Yes, but see my point 6. It would be theoretically possible to refund everybody all the income tax etc they had paid during their working lives and then charge them all the LVT which they would have paid, but that would be a bit complicated. So by and large, we shall just have to assume that the two would have netted off.

SB, sure, if they reduced taxes on working age and told parents to pay for education themselves, by and large that would work. But keeping taxes high on working age and reducing them on pensioners AND scrapping state education (or vouchers) is the worst of both worlds.

Sarton Bander said...

I think the idea should be this...

Don't change the income tax system one iota (to start).

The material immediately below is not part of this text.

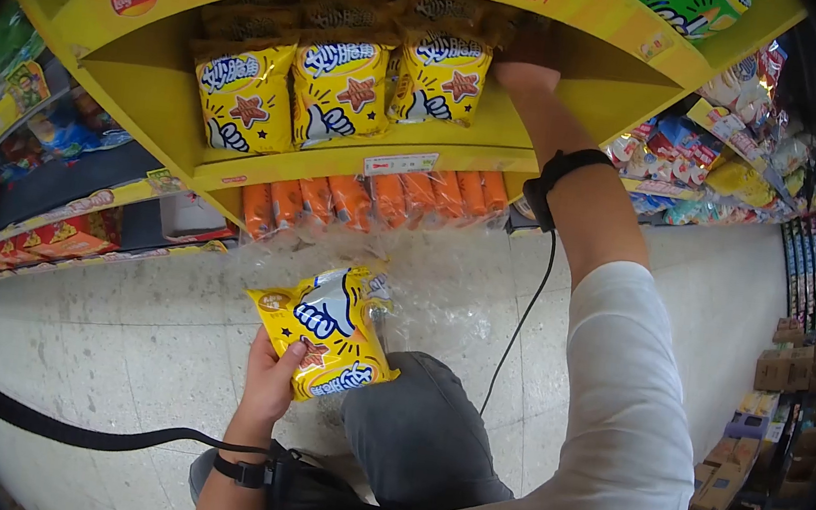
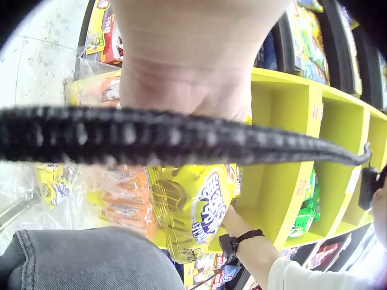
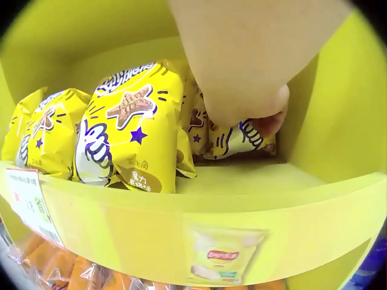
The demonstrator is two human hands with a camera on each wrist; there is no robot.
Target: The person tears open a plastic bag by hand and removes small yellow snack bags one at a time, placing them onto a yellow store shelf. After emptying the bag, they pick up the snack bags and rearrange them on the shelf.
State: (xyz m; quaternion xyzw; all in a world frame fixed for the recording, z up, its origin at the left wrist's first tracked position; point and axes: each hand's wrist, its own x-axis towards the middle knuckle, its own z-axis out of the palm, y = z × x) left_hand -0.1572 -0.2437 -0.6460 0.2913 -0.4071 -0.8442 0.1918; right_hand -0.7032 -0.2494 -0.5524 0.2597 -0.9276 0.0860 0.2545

Introduce the LVT and CD alongside them.

The over not a long time the income tax system will seem rather silly.

John said...

Phasing in LVT to keep land prices stable (the fear is the home will be worthless) will alleviate fears of implementation.

Gradually introduce LVT to fully eliminate Income & sales tax.

People can see that. But an out of the sleeve rebuttle is needed for the Old Window bogey, which is still a major stumbling block to introducing LVT to the masses.

Mark Wadsworth said...

SB, you'd think so.

John. but what is your favoured rebuttal of the Poor Widow Bogey? I bear old people no malice and would quite happily exempt them, once and for all, but people who are now aged (say) sixty would only get a 50% exemption when they retire and people who are now aged fifty five would never get any exemption whatsoever, even when they retire.